* TASK TO CARRY OUT: Check each line of the material below, and copy it if it holds the string "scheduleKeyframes".

* AVAILABLE DATA:
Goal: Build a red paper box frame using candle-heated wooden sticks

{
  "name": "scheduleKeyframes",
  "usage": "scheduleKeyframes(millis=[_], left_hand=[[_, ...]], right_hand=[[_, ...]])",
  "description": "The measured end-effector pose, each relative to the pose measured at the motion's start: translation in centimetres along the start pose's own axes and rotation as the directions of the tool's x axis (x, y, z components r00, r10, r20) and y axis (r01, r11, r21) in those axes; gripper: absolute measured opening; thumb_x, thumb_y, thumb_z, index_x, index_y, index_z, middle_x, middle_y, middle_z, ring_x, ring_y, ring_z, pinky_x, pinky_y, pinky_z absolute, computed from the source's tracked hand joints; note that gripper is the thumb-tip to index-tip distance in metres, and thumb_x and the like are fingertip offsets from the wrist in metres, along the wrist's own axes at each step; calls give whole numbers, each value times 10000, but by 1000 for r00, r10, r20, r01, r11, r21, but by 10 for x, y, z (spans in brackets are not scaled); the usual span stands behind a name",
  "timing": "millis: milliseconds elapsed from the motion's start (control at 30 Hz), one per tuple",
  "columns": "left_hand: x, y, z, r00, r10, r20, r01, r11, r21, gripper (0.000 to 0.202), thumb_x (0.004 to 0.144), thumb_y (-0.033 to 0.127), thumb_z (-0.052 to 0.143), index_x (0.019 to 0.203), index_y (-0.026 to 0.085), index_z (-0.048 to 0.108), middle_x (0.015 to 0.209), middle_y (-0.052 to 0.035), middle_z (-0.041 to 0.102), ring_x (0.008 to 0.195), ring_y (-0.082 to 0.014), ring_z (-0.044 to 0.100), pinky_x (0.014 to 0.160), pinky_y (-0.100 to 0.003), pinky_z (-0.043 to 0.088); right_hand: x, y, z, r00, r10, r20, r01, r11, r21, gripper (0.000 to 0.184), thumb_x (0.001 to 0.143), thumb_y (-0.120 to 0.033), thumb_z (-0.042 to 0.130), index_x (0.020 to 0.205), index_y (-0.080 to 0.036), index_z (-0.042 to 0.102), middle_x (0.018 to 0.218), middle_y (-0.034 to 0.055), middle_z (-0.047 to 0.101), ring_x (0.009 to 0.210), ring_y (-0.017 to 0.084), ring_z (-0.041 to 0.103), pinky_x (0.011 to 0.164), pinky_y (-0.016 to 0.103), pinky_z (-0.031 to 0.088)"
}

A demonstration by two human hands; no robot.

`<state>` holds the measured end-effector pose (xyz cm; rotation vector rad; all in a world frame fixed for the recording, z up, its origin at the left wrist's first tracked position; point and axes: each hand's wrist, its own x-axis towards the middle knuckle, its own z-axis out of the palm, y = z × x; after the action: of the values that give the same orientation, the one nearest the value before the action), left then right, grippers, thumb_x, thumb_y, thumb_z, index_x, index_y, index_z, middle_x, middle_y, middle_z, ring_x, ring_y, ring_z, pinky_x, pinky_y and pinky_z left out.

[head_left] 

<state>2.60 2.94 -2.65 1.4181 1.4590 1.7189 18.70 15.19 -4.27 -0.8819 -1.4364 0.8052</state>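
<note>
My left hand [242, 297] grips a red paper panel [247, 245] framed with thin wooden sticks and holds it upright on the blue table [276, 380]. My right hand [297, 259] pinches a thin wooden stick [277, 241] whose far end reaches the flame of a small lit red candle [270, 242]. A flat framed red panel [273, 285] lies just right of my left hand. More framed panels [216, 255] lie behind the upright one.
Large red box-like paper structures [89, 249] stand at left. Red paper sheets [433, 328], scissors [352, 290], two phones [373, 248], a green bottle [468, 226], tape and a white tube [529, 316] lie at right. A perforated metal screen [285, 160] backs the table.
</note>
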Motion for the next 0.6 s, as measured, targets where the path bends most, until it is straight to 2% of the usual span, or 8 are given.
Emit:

* OUTPUT OF THE EXERCISE:
  "name": "scheduleKeyframes",
  "usage": "scheduleKeyframes(millis=[_], left_hand=[[_, ...]], right_hand=[[_, ...]])",

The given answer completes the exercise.